## WHAT TO WORK ON:
In this exercise, write out the data word for word and leave every image out.

## DATA SHOWN:
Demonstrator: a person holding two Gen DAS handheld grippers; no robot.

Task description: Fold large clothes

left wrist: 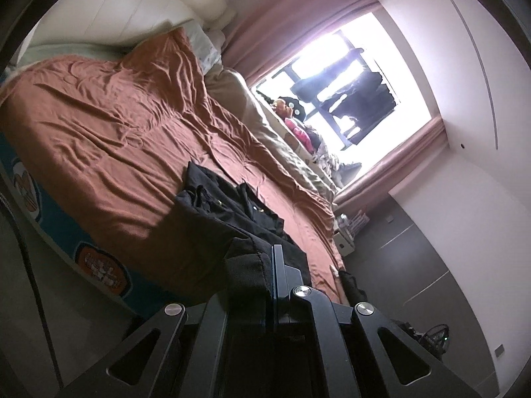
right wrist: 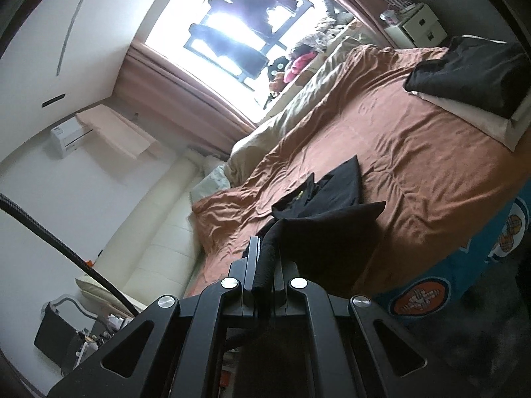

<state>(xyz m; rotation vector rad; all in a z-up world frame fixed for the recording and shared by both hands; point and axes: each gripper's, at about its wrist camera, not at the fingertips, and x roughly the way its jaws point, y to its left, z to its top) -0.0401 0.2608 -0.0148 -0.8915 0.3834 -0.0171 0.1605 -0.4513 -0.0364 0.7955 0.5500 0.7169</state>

## SOLUTION FOR THIS PROBLEM:
Demonstrator: a person holding two Gen DAS handheld grippers; no robot.

Task description: Fold large clothes

left wrist: 
right wrist: 

<state>(xyz m; rotation vector rad; all in a z-up world frame fixed for the recording and shared by both hands; point and axes: each gripper's, at about its wrist camera, not at the fingertips, and x roughly the way its jaws point, y to its left, z to its top) -0.0401 0.2608 -0.0148 -0.8915 0.3834 -0.0171 0.1605 -0.4513 -0.0364 0.7955 0.5500 0.7169</state>

That completes the answer.